### What this task involves
The answer must be every line of the data that holds the word "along".

### Data provided
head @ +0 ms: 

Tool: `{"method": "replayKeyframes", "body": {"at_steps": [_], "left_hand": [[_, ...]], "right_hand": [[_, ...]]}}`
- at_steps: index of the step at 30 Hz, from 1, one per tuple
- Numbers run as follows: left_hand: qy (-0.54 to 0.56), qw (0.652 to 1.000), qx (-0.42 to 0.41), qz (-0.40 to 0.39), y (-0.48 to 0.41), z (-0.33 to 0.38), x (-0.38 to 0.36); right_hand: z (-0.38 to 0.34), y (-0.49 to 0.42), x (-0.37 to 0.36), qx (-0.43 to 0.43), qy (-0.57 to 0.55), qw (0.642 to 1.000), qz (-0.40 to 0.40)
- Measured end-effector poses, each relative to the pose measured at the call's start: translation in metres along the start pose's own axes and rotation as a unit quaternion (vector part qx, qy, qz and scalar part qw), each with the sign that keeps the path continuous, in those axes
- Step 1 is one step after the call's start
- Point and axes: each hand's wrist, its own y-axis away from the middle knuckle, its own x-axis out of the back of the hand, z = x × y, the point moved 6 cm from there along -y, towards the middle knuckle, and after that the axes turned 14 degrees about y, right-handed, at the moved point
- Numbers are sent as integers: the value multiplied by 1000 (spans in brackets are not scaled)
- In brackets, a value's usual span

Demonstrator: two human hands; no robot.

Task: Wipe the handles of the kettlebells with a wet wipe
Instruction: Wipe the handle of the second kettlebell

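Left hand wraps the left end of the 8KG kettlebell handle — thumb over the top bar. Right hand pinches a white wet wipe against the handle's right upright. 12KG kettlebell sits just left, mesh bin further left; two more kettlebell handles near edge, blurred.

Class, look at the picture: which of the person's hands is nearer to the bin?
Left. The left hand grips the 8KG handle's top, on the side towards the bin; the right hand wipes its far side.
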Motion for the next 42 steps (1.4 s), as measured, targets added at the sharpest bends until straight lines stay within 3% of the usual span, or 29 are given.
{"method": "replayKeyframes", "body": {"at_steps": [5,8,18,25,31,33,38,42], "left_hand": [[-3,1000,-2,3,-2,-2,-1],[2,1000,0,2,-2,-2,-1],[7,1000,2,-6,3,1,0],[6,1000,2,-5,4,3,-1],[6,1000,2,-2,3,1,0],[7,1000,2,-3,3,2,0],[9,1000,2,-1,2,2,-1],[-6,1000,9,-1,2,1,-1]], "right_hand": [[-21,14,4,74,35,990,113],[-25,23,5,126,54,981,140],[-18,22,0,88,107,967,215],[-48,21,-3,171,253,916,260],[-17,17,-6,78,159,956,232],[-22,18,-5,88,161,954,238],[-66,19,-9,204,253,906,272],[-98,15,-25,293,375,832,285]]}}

### Response area
- Measured end-effector poses, each relative to the pose measured at the call's start: translation in metres along the start pose's own axes and rotation as a unit quaternion (vector part qx, qy, qz and scalar part qw), each with the sign that keeps the path continuous, in those axes
- Point and axes: each hand's wrist, its own y-axis away from the middle knuckle, its own x-axis out of the back of the hand, z = x × y, the point moved 6 cm from there along -y, towards the middle knuckle, and after that the axes turned 14 degrees about y, right-handed, at the moved point

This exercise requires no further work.